A lot of what Alexander says has to do with “getting to the center” — what painters like to call the “center of interest.” Funny to think that the treatment of an elevator block in an office-building foyer might relate to the climax area of an easel painting. Both draw you in. Both are a focus and a first impression. Paintings, like buildings, are an environment. They are either successful or unsuccessful. Some of the elements of what he calls “pattern language” may be hard-wired into our brains. Like the middle C at the end of a symphony, we need them. Though our imaginations may freely fly with all combinations possible, according to Alexander we omit these elements at our peril.

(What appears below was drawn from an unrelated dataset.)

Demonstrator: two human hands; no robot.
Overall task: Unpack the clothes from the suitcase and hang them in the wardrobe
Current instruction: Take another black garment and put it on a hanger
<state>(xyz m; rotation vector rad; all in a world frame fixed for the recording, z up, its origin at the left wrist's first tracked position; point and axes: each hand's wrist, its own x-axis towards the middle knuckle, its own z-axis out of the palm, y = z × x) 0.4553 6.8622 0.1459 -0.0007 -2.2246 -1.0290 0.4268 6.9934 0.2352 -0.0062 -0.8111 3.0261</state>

Why then do we deviate from these laws? The world is chockablock with weak, wishy-washy buildings, built down to a price. That goes for paintings too. Perhaps the human spirit is as much in love with error as it is with righteousness. Without sin there is no salvation.

Best regards,

Robert

PS: “These tools allow anyone, and any group of people, to create beautiful, functional, meaningful places. You can create a living world.” (Christopher Alexander)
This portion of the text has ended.